「…あっつ。スイス戻りたい」
「あっ、茅ちゃんっ!」
「あ、ハルゥー!会いたかったよぉー!」
「こらっ、いい加減離しなさい!」
「イタタ…友千香さん、お手加減を…」
「しないわ」

ぶぅー!友千香のけちぃ〜…と体育座りをした憂は、ん?と顔を上げて、向こうを歩く人を見て、いきなり走り、背中に目掛けて飛びついた。

「トッキヤーーーーーー!」
「…っ、誰かと思ったら憂でしたか…というか、降りてください、服着てください、そして引っ付かないでください」
「雰囲気が刺々しいわね、何かあったの?」

っていうか、トキヤも健全なる男子高校生なのね、と茶化してくる憂にため息をついて、そうですね、と返した。

***

就寝時間はとうに越えた。
未だ眠れず、ごろごろと大きいキングサイズのベットで転がって、黄瀬とチャットしていた憂は、既読のつかないスタンプテロで黄瀬が寝落ちしたのを確認して、くんっ、と背伸びをした。
「まぁ、時差ボケなんだけどねー…」
一人でポツリと呟いて、ふと思い出す。
「そう言えば、セシルの言ってたアグナパレスの神殿、ここだったよね…」
それからは早かった。部屋のソファーに座っている、というか充電している藍(割り当てられたコテージ、ちなみに一人部屋、に入ったら普通にいた。
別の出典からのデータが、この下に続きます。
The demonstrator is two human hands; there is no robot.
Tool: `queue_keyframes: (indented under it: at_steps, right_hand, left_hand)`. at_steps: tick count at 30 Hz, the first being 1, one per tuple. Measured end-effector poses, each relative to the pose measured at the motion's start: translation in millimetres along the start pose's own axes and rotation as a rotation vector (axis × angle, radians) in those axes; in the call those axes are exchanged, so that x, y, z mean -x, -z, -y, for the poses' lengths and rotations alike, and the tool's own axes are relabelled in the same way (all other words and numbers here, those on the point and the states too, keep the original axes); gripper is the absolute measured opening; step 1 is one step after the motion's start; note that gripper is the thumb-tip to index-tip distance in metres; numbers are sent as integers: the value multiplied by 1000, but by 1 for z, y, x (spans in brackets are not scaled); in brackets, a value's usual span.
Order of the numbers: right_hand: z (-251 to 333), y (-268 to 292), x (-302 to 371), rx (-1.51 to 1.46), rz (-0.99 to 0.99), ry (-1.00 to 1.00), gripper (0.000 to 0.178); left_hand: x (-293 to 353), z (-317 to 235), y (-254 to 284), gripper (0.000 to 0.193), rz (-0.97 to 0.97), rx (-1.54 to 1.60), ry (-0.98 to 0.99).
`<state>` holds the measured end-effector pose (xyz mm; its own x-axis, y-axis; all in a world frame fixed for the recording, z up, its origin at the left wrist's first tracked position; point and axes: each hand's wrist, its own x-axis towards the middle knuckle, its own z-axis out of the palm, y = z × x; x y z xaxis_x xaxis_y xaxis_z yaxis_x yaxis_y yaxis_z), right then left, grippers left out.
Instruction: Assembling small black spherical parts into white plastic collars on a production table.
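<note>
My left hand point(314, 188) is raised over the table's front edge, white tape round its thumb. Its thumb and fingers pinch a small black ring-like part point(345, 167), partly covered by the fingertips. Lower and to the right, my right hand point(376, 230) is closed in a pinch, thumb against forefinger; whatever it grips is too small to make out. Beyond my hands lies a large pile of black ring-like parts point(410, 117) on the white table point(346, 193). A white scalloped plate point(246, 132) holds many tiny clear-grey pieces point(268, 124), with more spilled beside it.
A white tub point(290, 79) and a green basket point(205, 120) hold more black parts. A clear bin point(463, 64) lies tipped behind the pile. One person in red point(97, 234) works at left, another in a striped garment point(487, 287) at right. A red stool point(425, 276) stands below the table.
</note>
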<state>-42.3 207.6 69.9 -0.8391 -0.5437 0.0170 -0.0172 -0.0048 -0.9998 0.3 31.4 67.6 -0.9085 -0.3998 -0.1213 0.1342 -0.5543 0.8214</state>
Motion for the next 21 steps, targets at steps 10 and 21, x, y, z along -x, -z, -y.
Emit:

解せぬ。)を叩き起こした。
「あーい、あいちゃーん、あいあーい」
「……うるさいよ、憂」
「ごめんね〜、この島の地図もらえるかな?」
「ん…どうせ君の事だから、こんな夜中に探検しに行くんでしょ」
「ありゃ、図星だ」
しょうがないな、と呆れ気味に零した藍に嬉しくなって思いっきり抱きつけば、重いと言われた。
「むぅ…」
「レイジとずっと一緒に居たせいか、性格移ってるよ…キモチワルイ」
「………さーせん」
「まぁ、憂だから、かわいいけどね」
「ふふ、ほーめられたっ」
ガシャ、と部屋に備え付けられたプリンターが突然動き始めた。
大方藍が仕掛けたんだろう。トタトタとプリンターに駆け寄った憂は、プリントされた一枚の紙を持ってひらひらと揺らした。
「Merci. Mon ami.(ありがとう、親友)」
「ばっかじゃないの」
「きゃ、照れたわ〜、可愛いわぁ〜」
「さっさと行けば!」
「ふふ、いってきまーす」
「なんか羽織れないの」
「…ん?」
外に出ようとした憂を、藍は慌てて引き止めた。おもむろに立ち上がって、赤地のドット柄のビキニ姿で立っていた憂にワンピースを投げた。
「風邪ひくよ。」
「わぷっ」
水着とセットで買ったもので、水着の上から着れば普通に街中を動き回れるワンピース(そんな事はない。大型のリゾート地での移動で大活躍するようなものだが…)を顔面で受け取った憂は、ワンピースをかぶってから、入り口の横にあるフックにかけてある白いパーカーを羽織った。
「これでいい?」
「うん、いってらっしゃい」
「……藍って、年下って言うより世話焼きの兄かお母さんって気がする…」
「……早く行けば?」
「ほーい!」

xxxxxx

「………ここ、かなぁ」
よくわからない、楽器を抱えた女神達の彫刻に、蔦が絡まって花を咲かせていた。ふよふよとホタルのような淡い光が漂い、なんとも幻想的であった。
「………いいなぁ、なんかこーゆーの」
「…茅?」
「………セシル」
「元気がないデスネ…どうかしましたか?」
「うーん…そうなのかなぁ…」
「パートナーは、決まったのですか?」
「唐突だねぇ」
神殿の階段に腰掛けて、海を見下ろす。隣でざわりと空気が揺れて、どこからか現れた黒猫がニャーと鳴いて憂の膝に乗った。
憂は微笑みながら、猫を撫でた。